▶ AIM OF THE TASK
Each line of the records below that includes "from" adds one to the count; state the final count by itself.

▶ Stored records
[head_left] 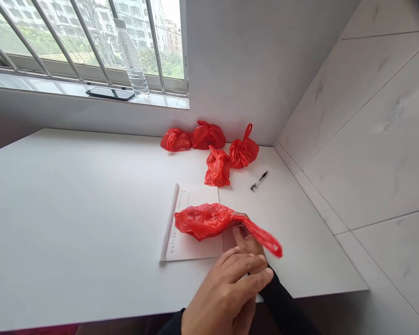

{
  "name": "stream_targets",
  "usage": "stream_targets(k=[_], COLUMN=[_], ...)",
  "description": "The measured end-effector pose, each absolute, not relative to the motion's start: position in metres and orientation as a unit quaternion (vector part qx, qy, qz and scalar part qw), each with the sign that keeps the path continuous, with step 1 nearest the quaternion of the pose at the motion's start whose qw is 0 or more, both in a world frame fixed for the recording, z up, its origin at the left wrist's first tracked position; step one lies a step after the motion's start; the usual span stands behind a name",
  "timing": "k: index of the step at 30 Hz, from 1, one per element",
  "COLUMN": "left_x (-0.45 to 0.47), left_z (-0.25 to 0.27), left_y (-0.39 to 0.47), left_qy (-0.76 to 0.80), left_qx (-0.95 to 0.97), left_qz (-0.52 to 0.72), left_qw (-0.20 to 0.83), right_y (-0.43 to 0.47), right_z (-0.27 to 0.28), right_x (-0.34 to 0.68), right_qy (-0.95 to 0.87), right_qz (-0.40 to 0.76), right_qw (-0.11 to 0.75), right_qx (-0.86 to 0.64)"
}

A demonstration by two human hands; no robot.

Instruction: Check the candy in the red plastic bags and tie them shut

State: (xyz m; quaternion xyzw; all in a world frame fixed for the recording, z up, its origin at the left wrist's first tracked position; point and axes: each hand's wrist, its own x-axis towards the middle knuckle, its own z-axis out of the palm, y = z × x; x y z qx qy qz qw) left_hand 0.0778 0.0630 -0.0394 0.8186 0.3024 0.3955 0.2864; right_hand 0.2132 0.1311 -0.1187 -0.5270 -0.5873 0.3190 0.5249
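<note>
The right hand (250,244) grips the red bag (204,221) by its gathered neck, likely keeping it closed, its bulk at ten o'clock over the notebook (199,250), while the left hand (226,288) is loosely open.

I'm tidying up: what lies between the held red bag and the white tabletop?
In the head view, a notebook lies on the tabletop, below the red bag in the right hand.

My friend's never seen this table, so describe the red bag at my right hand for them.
On the white table below the barred window, find the notebook near the front edge. Over it, the right hand holds the red bag; the four other red bags sit farther back, unheld.
</note>
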Motion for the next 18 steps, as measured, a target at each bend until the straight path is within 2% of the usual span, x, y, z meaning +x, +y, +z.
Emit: stream_targets(k=[2, 4, 7, 14, 18], left_x=[0.061, 0.045, 0.027, 0.012, 0.011], left_z=[-0.041, -0.044, -0.055, -0.061, -0.053], left_y=[0.064, 0.072, 0.088, 0.093, 0.088], left_qy=[0.376, 0.471, 0.522, 0.537, 0.531], left_qx=[0.789, 0.752, 0.742, 0.706, 0.698], left_qz=[0.417, 0.433, 0.415, 0.446, 0.447], left_qw=[0.249, 0.158, 0.063, 0.121, 0.179], right_y=[0.131, 0.131, 0.132, 0.117, 0.1], right_z=[-0.117, -0.114, -0.11, -0.105, -0.097], right_x=[0.215, 0.215, 0.216, 0.214, 0.206], right_qy=[-0.587, -0.589, -0.591, -0.568, -0.613], right_qz=[0.34, 0.358, 0.373, 0.369, 0.338], right_qw=[0.529, 0.532, 0.531, 0.529, 0.498], right_qx=[-0.509, -0.493, -0.48, -0.511, -0.512])
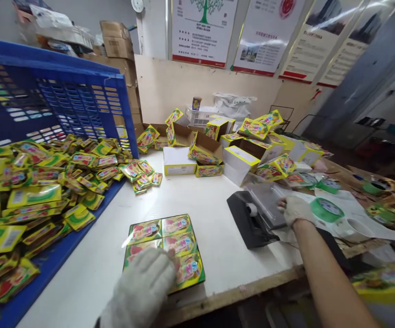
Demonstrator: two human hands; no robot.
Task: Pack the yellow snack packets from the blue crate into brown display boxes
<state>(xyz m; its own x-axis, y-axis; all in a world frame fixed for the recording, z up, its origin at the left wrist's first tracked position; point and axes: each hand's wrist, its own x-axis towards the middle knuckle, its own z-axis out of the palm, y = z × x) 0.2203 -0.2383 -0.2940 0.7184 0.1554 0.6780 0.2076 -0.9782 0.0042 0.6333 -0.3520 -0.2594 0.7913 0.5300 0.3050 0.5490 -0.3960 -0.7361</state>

▶ EXERCISE RESULT
2